**ACTIVITY**
Every line below that includes the word "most" needs to be copied.

**SOURCE RECORDS**
****************************************

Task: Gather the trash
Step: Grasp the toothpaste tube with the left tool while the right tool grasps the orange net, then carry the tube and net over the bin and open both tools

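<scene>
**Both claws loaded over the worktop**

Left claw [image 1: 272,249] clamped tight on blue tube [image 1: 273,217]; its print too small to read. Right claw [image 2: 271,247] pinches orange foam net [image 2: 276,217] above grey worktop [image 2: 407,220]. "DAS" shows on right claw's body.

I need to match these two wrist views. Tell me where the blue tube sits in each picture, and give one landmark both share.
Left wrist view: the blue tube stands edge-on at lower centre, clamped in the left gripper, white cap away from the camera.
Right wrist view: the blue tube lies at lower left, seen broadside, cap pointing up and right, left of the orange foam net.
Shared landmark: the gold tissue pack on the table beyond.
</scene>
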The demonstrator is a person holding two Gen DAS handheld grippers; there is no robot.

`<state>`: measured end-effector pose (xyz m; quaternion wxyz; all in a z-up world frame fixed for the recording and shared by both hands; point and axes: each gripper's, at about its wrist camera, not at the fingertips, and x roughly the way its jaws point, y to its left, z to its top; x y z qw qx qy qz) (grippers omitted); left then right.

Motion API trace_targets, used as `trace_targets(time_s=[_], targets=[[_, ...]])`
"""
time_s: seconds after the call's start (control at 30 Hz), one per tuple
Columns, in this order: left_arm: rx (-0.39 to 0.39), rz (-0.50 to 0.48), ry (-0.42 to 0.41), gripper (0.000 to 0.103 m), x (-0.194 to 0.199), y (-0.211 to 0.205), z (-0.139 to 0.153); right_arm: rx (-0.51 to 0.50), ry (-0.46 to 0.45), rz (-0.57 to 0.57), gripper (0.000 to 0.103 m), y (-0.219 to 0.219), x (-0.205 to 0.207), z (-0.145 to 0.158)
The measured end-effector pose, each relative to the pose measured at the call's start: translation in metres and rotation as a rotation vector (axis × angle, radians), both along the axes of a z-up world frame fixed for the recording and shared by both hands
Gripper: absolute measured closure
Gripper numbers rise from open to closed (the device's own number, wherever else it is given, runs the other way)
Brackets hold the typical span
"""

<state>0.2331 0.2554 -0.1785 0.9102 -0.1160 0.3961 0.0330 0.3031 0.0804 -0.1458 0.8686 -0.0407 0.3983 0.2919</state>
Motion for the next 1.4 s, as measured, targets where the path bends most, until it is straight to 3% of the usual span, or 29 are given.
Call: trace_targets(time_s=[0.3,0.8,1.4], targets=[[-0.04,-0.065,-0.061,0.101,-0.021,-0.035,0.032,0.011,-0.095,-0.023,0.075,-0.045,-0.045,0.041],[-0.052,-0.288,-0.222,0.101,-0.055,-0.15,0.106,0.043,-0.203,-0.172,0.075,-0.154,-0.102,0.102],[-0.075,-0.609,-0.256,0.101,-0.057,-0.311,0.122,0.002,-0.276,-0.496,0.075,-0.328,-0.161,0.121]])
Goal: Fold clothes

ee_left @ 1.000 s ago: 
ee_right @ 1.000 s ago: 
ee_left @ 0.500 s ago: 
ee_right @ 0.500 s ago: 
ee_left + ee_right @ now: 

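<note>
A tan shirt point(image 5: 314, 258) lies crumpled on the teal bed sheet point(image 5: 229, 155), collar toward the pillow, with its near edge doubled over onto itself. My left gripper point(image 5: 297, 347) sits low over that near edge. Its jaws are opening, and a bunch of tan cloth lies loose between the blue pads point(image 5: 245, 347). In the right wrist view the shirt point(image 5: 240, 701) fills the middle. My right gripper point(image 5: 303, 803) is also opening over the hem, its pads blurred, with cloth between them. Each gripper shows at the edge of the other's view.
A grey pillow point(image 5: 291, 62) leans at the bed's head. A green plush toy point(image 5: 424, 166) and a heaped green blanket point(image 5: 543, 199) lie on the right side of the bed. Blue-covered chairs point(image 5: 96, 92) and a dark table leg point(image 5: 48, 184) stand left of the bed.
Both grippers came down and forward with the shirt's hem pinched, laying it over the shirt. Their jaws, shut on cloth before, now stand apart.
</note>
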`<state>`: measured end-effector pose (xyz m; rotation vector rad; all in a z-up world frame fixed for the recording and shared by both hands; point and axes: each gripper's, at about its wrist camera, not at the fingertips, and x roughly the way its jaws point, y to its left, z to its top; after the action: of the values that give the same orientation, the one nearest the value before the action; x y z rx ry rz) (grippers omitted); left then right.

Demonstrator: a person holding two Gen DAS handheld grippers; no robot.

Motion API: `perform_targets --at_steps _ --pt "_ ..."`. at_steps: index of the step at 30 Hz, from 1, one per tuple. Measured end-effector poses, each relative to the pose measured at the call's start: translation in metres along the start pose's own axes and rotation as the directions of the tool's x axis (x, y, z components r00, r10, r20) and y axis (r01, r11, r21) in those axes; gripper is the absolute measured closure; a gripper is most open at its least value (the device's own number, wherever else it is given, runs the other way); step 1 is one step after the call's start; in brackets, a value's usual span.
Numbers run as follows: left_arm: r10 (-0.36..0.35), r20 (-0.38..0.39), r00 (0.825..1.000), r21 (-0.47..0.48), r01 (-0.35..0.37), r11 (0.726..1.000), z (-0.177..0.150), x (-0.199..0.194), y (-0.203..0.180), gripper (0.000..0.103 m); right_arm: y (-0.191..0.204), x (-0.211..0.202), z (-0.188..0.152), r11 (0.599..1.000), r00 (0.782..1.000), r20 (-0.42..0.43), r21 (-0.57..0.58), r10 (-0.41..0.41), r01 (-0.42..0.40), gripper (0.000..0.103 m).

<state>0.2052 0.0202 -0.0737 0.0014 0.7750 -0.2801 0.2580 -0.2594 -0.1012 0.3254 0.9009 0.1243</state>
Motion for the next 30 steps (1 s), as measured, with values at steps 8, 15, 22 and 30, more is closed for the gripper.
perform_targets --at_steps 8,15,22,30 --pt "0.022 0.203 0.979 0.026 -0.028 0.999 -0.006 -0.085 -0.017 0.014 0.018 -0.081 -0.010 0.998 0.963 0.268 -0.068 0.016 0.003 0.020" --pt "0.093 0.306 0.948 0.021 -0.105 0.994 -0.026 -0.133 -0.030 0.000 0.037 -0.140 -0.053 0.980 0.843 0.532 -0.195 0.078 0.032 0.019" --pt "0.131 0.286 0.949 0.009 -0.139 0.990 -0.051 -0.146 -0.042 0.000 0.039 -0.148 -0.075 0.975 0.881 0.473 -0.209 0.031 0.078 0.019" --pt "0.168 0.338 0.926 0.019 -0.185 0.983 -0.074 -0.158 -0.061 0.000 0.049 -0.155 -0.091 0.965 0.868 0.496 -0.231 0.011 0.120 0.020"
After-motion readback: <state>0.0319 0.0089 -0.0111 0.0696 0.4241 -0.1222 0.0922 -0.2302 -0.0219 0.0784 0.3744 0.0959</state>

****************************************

**EXERCISE RESULT**
Motion for the next 1.4 s, as measured, targets where the path bends most, until it is straight to 3% of the usual span, or 29 are given.
Motion API: `perform_targets --at_steps _ --pt "_ ..."`. at_steps: index of the step at 30 Hz, from 1, one per tuple. Measured end-effector poses, each relative to the pose measured at the call's start: translation in metres along the start pose's own axes and rotation as the directions of the tool's x axis (x, y, z components r00, r10, r20) and y axis (r01, r11, r21) in those axes; gripper is the absolute measured closure; a gripper is most open at its least value (the device's own number, wherever else it is given, runs the other way); step 1 is one step after the call's start; in brackets, a value's usual span.

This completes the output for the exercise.